Building better models

A healthy skepticism has tempered the initial exuberance for predictive models as organizations have struggled to integrate these models into clinical practice, or to measure meaningful improvement when they do. At the same time, several studies suggest that risk models may contribute to better health outcomes and reduced costs. Taken together, the mixed record indicates that using predictive analytics to support performance improvement is difficult, but worth pursuing.

To realize the promise of predictive analytics, organizations must follow best practices in the development and evaluation of risk models.

  • The first question to consider is whether a new predictive model is necessary. There may be a preexisting risk score that adequately does the job, eliminating the need to develop a new model.
  • Whether using a preexisting risk score or developing a new one, the score must be properly validated in the population of its intended use. Validation should assess both model discrimination (how well it sorts patients into different classes) and calibration (the correspondence between estimated and observed risk). The validation process should also include a simple and transparent baseline model, as that model may have performance commensurate with more complex predictive models.
  • If the predictive model demonstrates improved accuracy over the baseline, as well as acceptable safety and fairness, then work may begin on the implementation. An essential component of the implementation is an impact analysis to determine whether the intervention is working and how it may be improved.
  • Finally, it will greatly benefit the population health community if researchers publish both positive and null results because there is often just as much, if not more, to learn from interventions that fail to have the intended effect. A representative sample of impact analyses would be informative on the robustness of positive results, like those discussed above.

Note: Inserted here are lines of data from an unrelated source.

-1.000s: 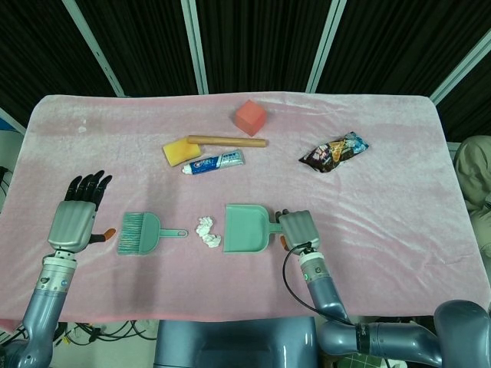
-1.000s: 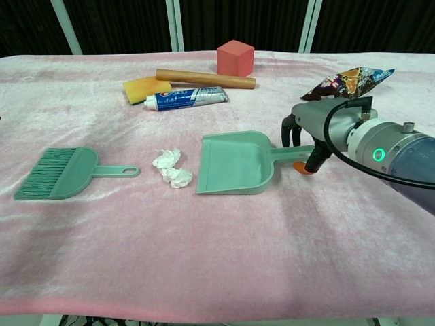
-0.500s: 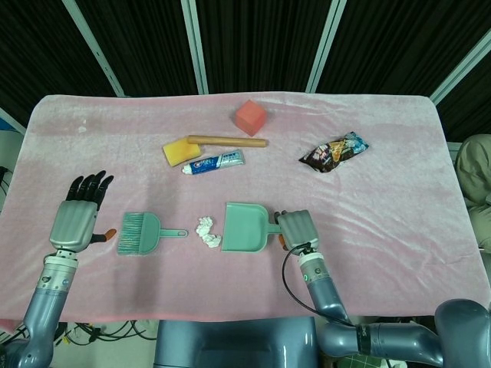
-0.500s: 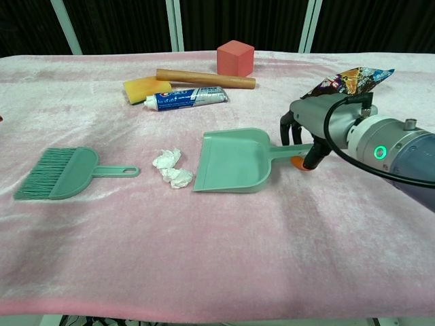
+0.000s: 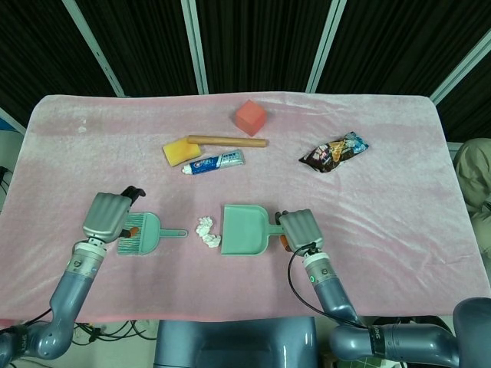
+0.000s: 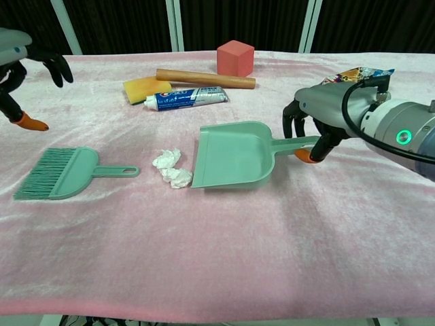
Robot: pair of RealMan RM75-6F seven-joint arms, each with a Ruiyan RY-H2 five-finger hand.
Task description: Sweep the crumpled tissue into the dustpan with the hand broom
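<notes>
The green hand broom [image 5: 138, 234] lies flat on the pink cloth, bristles to the left, handle [image 6: 119, 170] pointing right toward the tissue. My left hand [image 5: 107, 216] hovers over the bristle end with fingers apart, holding nothing; the chest view shows it raised at the top left [image 6: 20, 64]. The crumpled white tissue [image 5: 207, 231] sits between the broom and the dustpan [image 5: 244, 228]. My right hand [image 5: 298, 228] grips the dustpan's handle [image 6: 296, 141]. The pan's open lip [image 6: 194, 182] sits just right of the tissue [image 6: 171, 168].
Farther back lie a yellow sponge [image 5: 181, 151], a toothpaste tube [image 5: 214, 162], a wooden rod [image 5: 227, 141] and a red cube [image 5: 251, 116]. A snack bag [image 5: 334, 152] lies at the back right. The cloth's front edge runs close below both hands.
My left hand has swung right from the table's left side to above the broom's bristle end. The right hand has slid the dustpan slightly left, closer to the tissue.
</notes>
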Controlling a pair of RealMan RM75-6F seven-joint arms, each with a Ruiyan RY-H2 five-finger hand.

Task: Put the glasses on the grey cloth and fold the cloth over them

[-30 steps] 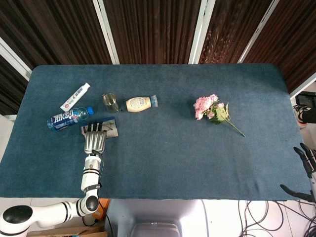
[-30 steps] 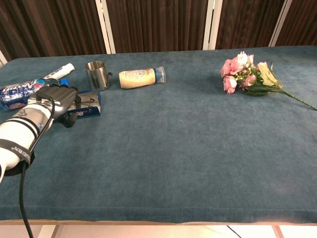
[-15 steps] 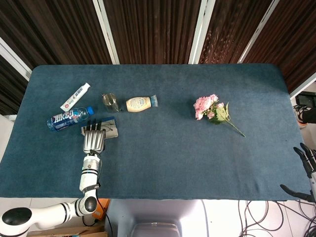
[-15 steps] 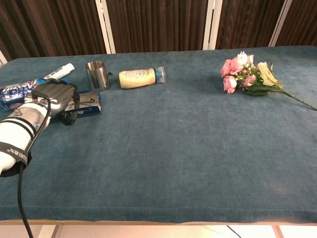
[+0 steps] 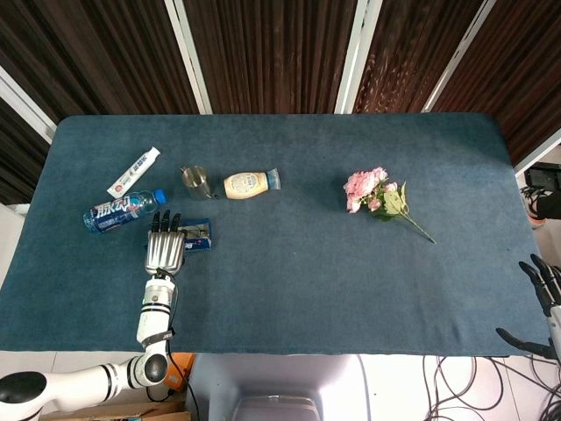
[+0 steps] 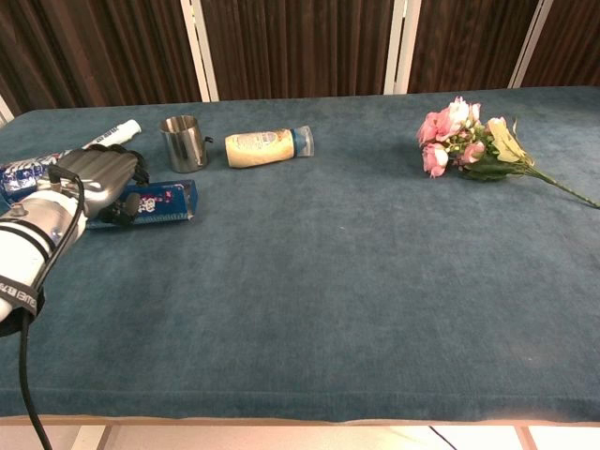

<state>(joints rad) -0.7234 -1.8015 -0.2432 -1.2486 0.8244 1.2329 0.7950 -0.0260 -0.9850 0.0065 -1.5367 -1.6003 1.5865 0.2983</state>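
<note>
Only the head view shows the right hand (image 5: 542, 285), released, off the blue table (image 5: 307, 263) far from the steel cup (image 5: 196, 180); both views show the left hand (image 5: 165, 250) (image 6: 98, 178) lying on a blue packet (image 5: 200, 239) (image 6: 164, 202) just before that cup, grasp untellable, glasses indistinguishable there; dark slatted wall (image 5: 263, 53) behind.

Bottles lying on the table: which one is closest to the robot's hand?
The water bottle with the blue label, just beside the left hand. The cream-coloured bottle lies farther away, past the metal cup.
</note>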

An important goal for every provider has always been to anticipate and treat emerging conditions before they become severe, and value-based care seeks to support and reinforce that effort. Even small reductions in acute care services, especially those involving inpatient encounters, can lead to substantial savings. More importantly, successful use of predictive models to target interventions where they are needed most can help fulfill healthcare’s core obligation of improving the quality of patient lives.

 

1The algorithm was trained on a variety of features including pharmacy and utilization measures derived from claims data, lab results, and demographic information.

2Patients were eligible for the intervention if they were 65 years of age and older and were within the “middle” segment (the 6th to 50th percentile) of the cost pyramid in the year prior to their enrollment. This group was targeted because previous longitudinal research found that the middle segment was the costliest over a five-year period.